Regional Hub Ambitions
The new facility aims to position Uganda as an emerging energy hub in East Africa. It will serve regional markets by exporting refined products to Tanzania and the Democratic Republic of the Congo.
Humphrey Asiimwe, CEO of the Uganda Chamber of Energy and Minerals, told the panel that Uganda offers a competitive investment environment, citing “peace, security, a young population and a stable currency.” He also noted that the country offers zero import tax on equipment for investors.
Irene Bateebe, Permanent Secretary in the Ministry of Energy and Mineral Development, said government investments in transport and energy infrastructure are supporting the oil sector’s growth.

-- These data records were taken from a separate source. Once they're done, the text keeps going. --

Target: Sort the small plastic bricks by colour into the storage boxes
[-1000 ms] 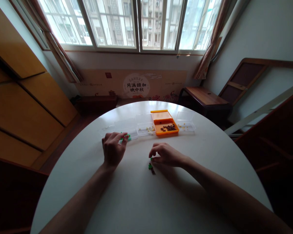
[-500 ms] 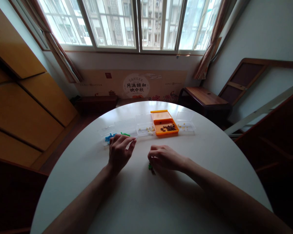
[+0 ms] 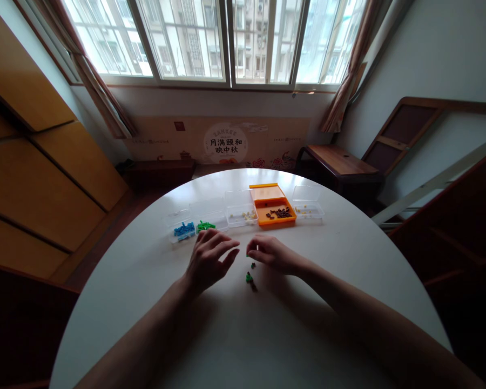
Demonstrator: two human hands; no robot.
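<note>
My right hand (image 3: pixel 274 254) hovers over the middle of the table with thumb and forefinger pinched on a tiny green piece (image 3: pixel 248 255); its exact kind is too small to tell. Just below those fingertips lies a small dark-and-green piece (image 3: pixel 253 265). Nearer to me is a little green cluster (image 3: pixel 249 277) with a dark part beside it. My left hand (image 3: pixel 211 258) is held to the left with fingers apart and nothing visible in them. Behind it stands a clear box of green pieces (image 3: pixel 204 225), partly covered by the fingers.
Left of the green pieces is a clear box with blue pieces (image 3: pixel 183 230). Further right come a clear box with pale pieces (image 3: pixel 243 215), an orange box (image 3: pixel 277 221) with dark brown pieces, and another clear box (image 3: pixel 311 212). All stand open on the round white table (image 3: pixel 235 346).
My left hand has moved right and slightly down, uncovering the blue and green pieces. The right hand has lifted away from the green cluster, exposing it and the small piece above.
</note>
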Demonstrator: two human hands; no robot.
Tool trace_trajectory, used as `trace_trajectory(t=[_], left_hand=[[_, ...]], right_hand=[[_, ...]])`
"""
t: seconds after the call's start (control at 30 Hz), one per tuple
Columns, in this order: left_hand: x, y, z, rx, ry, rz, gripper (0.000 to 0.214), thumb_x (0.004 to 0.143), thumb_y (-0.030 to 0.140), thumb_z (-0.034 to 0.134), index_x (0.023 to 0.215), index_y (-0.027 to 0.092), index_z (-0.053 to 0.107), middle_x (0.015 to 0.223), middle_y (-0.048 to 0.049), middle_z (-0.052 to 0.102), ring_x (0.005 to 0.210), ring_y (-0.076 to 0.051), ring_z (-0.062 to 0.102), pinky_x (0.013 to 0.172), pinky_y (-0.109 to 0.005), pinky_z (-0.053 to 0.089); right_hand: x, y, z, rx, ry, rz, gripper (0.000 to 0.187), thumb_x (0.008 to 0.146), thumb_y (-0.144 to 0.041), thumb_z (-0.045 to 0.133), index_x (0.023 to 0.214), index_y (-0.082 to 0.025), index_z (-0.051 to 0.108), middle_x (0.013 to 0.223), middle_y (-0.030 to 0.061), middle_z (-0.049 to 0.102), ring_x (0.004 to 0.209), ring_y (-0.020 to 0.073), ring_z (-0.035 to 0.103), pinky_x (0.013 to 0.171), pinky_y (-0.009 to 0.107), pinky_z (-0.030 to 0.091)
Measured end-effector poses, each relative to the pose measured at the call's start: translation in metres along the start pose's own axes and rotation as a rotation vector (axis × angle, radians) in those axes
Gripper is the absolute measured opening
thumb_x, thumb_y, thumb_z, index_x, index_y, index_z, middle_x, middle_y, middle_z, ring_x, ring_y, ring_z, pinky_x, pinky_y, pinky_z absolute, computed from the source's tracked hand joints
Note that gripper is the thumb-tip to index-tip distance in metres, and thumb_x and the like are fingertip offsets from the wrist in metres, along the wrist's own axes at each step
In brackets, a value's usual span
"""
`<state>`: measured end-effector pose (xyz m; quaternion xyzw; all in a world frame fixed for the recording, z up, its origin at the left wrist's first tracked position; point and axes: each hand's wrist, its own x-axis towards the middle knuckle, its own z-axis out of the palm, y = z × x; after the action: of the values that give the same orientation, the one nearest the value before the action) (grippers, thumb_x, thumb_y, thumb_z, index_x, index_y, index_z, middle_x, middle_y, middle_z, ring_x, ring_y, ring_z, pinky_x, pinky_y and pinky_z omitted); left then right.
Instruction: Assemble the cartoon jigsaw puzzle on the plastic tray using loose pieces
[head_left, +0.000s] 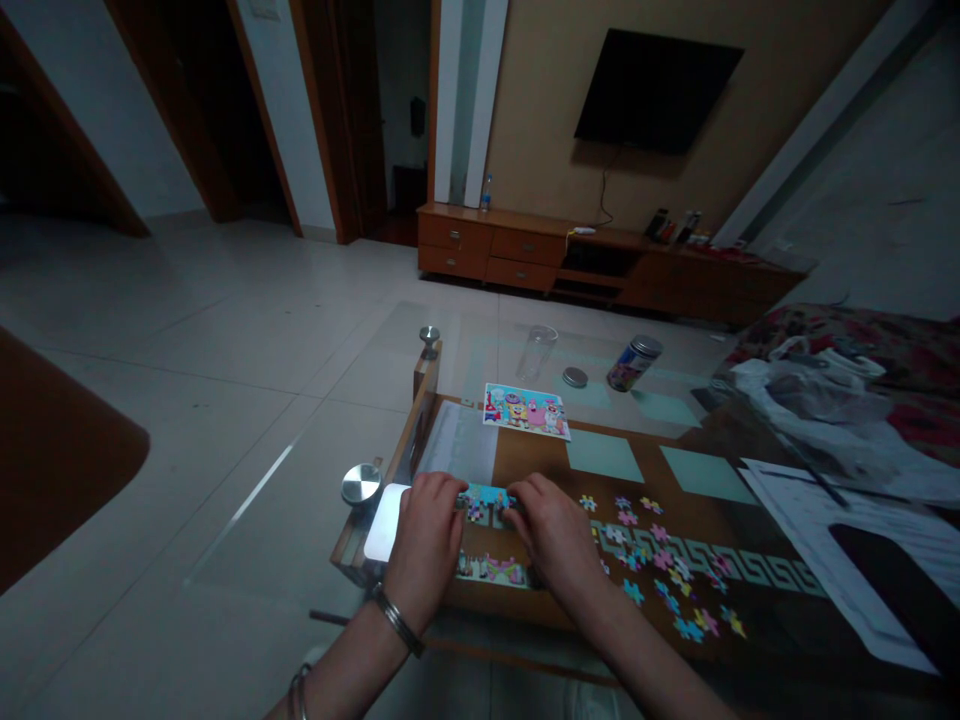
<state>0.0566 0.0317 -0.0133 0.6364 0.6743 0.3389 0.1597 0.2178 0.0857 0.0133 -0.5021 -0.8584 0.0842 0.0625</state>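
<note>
My left hand and my right hand are over the near part of a glass table. Between them is a joined strip of jigsaw puzzle, blue along its top. The fingers of each hand are closed at one end of it; whether the strip is lifted or flat on the glass I cannot tell. Closer to me lies another joined puzzle section, partly hidden by both hands. Loose puzzle pieces are scattered to the right of my right hand. Beyond the hands lies a cartoon picture card.
A bright white phone-shaped object lies left of my left hand. Farther back are a clear jar, a round lid and a printed can. Papers, a dark phone-like slab and plastic bags are at right.
</note>
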Motion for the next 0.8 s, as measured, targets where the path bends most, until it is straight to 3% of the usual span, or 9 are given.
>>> trace_trajectory(t=[0.27, 0.8], left_hand=[[-0.003, 0.005, 0.0, 0.152, -0.123, 0.054, 0.022, 0.081, 0.005, 0.052, 0.095, 0.018, 0.064, 0.108, -0.0052, 0.061, 0.106, -0.025, 0.049, 0.089, -0.043, 0.039], [-0.004, 0.005, 0.0, 0.167, -0.158, 0.028, 0.024, 0.081, 0.006, 0.051, 0.097, 0.019, 0.063, 0.109, -0.0048, 0.061, 0.107, -0.024, 0.049, 0.09, -0.042, 0.038]], right_hand=[[0.002, -0.016, 0.004, -0.089, -0.057, -0.026, 0.006, 0.086, -0.02, 0.059, 0.089, -0.018, 0.065, 0.093, 0.0052, 0.064, 0.088, 0.0198, 0.06, 0.069, 0.027, 0.04], [0.004, -0.021, 0.0, -0.108, -0.108, -0.012, 0.009, 0.087, -0.019, 0.057, 0.09, -0.018, 0.066, 0.094, 0.0058, 0.064, 0.087, 0.0192, 0.06, 0.067, 0.026, 0.038]])
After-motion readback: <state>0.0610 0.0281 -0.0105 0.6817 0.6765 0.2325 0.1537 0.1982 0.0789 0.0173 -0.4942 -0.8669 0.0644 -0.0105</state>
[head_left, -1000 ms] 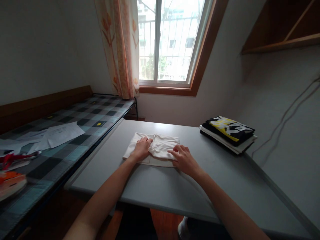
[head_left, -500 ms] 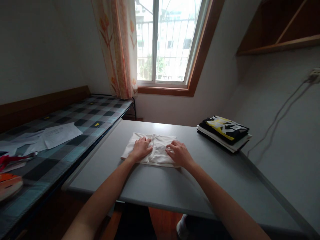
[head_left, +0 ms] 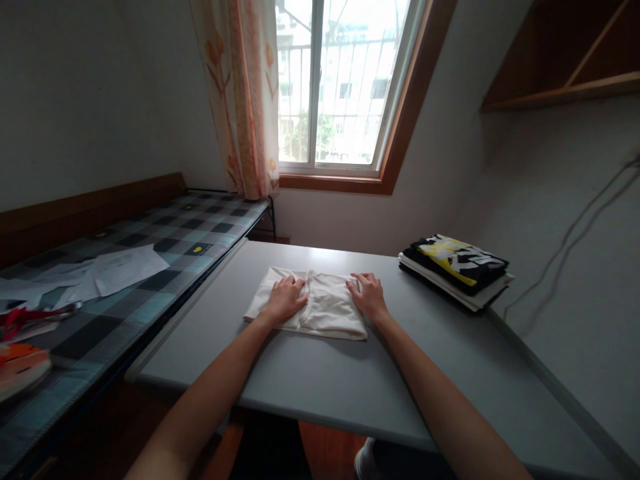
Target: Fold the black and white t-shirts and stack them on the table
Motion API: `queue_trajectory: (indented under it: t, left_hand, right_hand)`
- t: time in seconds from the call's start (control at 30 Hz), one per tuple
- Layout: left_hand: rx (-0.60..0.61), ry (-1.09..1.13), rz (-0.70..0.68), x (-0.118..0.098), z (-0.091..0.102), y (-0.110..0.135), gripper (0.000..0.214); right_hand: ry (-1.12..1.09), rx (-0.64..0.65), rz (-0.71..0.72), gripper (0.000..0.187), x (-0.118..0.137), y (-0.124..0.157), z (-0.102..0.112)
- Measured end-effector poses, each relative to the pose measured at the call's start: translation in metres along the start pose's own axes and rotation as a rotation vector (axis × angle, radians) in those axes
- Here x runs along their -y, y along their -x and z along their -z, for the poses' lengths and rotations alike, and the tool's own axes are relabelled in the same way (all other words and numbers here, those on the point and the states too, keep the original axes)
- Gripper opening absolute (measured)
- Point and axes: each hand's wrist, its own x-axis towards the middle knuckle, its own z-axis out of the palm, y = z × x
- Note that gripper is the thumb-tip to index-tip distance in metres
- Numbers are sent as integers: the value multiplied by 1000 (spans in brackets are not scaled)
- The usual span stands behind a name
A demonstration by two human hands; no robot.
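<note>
A folded white cloth garment lies flat on the grey table, with a raised seam or fold running near its middle. My left hand rests on the left half of the garment, fingers stretched forward and lying on the fabric. At the garment's right edge is my right hand, fingers spread, the fingertips touching the cloth or just over it. Neither hand grips anything. The fabric between the hands shows light wrinkles.
A stack of folded clothes, with a black, yellow and white printed piece on top, sits at the table's right side. To the left, a checked bed holds papers and an orange item. A wooden shelf hangs upper right.
My right hand has slid rightward across the garment to its right edge, uncovering more of the cloth. My left hand stays in about the same place on it. The view has shifted slightly.
</note>
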Motion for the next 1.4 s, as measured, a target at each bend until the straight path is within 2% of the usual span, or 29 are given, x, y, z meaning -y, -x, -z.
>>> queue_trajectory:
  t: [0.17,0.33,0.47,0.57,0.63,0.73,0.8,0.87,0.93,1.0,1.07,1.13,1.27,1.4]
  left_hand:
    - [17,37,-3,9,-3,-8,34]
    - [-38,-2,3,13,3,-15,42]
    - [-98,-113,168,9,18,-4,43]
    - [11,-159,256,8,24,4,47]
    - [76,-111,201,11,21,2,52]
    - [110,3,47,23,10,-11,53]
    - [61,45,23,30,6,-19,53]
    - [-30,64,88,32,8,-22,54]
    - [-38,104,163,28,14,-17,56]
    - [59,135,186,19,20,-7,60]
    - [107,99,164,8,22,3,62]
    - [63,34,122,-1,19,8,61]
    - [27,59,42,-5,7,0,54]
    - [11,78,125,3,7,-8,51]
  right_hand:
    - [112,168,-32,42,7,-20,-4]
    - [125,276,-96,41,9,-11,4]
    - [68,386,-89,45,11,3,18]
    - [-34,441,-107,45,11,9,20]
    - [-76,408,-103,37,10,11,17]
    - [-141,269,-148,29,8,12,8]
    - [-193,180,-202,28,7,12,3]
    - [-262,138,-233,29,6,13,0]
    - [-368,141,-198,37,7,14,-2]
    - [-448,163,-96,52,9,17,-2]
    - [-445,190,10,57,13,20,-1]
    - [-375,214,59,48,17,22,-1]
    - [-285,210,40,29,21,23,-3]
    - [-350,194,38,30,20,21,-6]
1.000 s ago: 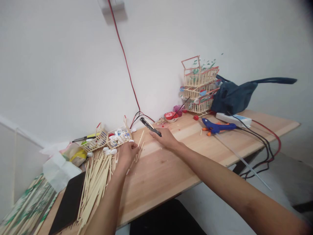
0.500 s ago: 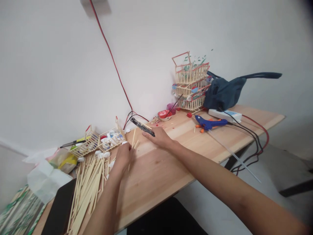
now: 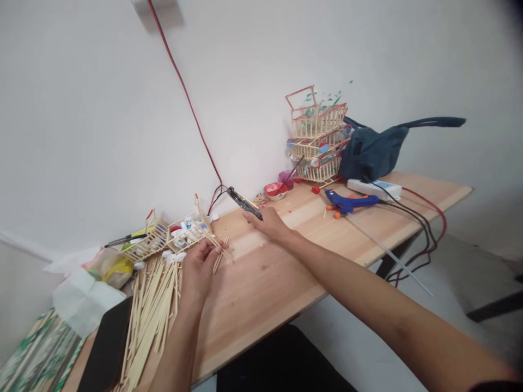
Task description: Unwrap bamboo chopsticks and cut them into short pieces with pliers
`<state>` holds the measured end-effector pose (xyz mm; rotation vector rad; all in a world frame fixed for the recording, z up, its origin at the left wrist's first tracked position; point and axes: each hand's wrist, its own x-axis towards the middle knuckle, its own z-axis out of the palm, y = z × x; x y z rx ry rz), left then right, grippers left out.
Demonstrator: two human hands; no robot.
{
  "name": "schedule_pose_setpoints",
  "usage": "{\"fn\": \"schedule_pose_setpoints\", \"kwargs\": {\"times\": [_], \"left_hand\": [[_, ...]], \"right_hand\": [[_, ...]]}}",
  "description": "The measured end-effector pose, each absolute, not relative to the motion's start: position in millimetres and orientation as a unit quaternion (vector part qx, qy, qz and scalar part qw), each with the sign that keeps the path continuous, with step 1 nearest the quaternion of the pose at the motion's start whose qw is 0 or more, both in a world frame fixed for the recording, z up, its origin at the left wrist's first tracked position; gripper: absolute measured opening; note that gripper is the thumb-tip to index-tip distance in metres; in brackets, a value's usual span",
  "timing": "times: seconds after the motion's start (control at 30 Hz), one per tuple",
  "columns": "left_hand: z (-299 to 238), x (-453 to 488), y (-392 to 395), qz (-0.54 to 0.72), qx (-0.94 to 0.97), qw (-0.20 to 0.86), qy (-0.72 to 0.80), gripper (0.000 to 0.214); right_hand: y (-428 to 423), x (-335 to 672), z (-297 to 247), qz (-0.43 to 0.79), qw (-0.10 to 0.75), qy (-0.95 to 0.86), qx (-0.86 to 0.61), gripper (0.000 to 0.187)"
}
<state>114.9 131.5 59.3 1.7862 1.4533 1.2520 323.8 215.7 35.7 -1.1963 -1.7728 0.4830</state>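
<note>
we have the fingers of our left hand (image 3: 200,265) pinched on a thin stick (image 3: 214,241) above the table (image 3: 269,277), to the right of the stick pile (image 3: 152,313). our right hand (image 3: 271,222) has its fingers wrapped around a dark tool (image 3: 244,203), whose head points toward the wall (image 3: 245,87). we judge the stick very light and stiff, dry rather than slippery, and apt to snap if bent; a gentle pinch near its middle should do. the tool seems heavier and sturdy, best held by its rear end in a full palm.
</note>
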Motion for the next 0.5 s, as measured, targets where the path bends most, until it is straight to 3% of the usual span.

“We are developing railways and expanding our diversified energy portfolio to 10,000 MW, including hydro, solar and nuclear,” she said, adding that $5 billion has been committed for power infrastructure.
Philips Obita, UNOC’s general manager for upstream operations, said the company is strengthening its role across the energy value chain, including participating in the East African Crude Oil Pipeline. He said UNOC is advancing five exploration projects, with seismic studies expected to conclude by November 2025.
The refinery and associated industrial park are expected to anchor Uganda’s transition from a crude exporter to a producer of value-added products, a key goal in the government’s industrialization strategy.
Uganda’s project follows the model of other major African refineries, such as Nigeria’s $20 billion Dangote Refinery, which began operations earlier in 2025 and is now serving as a blueprint for emerging projects across the continent.